Does Trump actually believe that there are qualified U.S. candidates for jobs that U.S. corporations are not hiring and instead are hiring overseas workers despite the bureaucratic headache involved in bringing an overseas worker into the U.S.? What would be the motivation for a U.S corporation to do this? This is a bizarre blind spot thinking by Trump.The only reason a U.S. corporation would be going through the H-1B process is because there are no comparable candidates available at the same wage in the U.S.

Bottom line: Trump's understanding of basic economic concepts appears extremely limited, but this does not stop him from proposing a broad swath of measures that include significant new intrusions by the state.  More than anything his policy proposal provides insight into the type of leader Trump would be, a man who is not afraid to increase the number of federal agents to enforce laws, a man unafraid to bully state and local governments that do not move in the direction he wants them to move in, a man not afraid to require more registration and tracking of U.S. citizens. Indeed, a very scary authoritarian. Most scary, it appears there is a segment of the masses that will enthusiastically endorse any Trump proposal. This is how the most dangerous leaders are born.
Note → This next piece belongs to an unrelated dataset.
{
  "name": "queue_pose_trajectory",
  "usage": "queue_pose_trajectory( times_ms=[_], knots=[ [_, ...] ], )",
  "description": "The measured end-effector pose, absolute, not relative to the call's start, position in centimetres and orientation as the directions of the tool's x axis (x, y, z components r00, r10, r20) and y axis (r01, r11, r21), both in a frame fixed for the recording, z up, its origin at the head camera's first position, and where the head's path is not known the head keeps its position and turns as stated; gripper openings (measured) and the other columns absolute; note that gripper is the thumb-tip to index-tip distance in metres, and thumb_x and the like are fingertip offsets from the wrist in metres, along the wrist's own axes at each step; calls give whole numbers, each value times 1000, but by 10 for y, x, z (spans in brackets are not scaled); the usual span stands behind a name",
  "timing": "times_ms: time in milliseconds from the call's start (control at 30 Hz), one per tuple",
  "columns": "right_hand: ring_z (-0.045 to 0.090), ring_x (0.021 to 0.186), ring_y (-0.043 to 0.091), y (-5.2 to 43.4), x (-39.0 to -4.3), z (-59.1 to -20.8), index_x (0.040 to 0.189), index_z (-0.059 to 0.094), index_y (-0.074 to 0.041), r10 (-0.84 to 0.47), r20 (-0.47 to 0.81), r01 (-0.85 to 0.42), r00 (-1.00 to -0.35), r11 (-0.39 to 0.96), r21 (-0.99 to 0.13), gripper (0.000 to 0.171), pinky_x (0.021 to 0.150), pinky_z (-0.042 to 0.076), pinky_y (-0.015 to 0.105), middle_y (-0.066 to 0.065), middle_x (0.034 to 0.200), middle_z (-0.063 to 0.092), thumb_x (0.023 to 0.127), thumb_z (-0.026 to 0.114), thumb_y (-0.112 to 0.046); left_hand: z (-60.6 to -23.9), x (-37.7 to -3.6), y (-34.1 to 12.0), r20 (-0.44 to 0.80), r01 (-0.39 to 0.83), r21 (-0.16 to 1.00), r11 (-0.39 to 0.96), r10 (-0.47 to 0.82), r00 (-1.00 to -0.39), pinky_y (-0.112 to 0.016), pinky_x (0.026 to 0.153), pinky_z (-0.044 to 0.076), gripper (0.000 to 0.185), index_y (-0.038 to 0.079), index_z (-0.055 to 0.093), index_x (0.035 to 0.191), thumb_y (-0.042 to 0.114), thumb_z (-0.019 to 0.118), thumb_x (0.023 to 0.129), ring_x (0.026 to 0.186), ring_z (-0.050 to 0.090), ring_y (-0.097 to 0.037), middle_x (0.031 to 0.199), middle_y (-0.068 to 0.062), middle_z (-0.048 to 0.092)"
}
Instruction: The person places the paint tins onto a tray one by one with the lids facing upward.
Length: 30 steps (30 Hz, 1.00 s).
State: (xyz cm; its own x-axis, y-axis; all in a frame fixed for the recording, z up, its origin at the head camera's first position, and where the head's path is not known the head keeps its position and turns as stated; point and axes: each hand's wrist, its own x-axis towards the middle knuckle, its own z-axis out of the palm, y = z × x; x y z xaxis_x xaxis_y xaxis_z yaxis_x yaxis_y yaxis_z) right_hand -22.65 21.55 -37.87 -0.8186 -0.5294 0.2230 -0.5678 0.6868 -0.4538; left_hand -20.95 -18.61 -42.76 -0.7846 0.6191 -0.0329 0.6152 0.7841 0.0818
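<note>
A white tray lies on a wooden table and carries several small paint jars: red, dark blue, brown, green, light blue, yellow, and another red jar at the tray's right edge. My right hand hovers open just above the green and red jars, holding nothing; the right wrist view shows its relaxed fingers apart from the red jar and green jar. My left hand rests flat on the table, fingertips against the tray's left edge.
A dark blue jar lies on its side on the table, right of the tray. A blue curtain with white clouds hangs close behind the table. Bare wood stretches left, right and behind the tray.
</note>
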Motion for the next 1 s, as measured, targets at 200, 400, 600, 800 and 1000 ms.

Robert Wenzel is Editor & Publisher at EconomicPolicyJournal.com and at Target Liberty. He is also author of The Fed Flunks: My Speech at the New York Federal Reserve Bank. Follow him on twitter:@wenzeleconomics

27 comments:

  1. Robert!

    I disagree with you on what is or isn't libertarian on imagration. I feel great if the state is spending money on people trying to better thier lives. But I imagine most of it is pure waste anyway and probably does more harm than good. Point is it's better spent on imagrants than Lockheed and Raytheon.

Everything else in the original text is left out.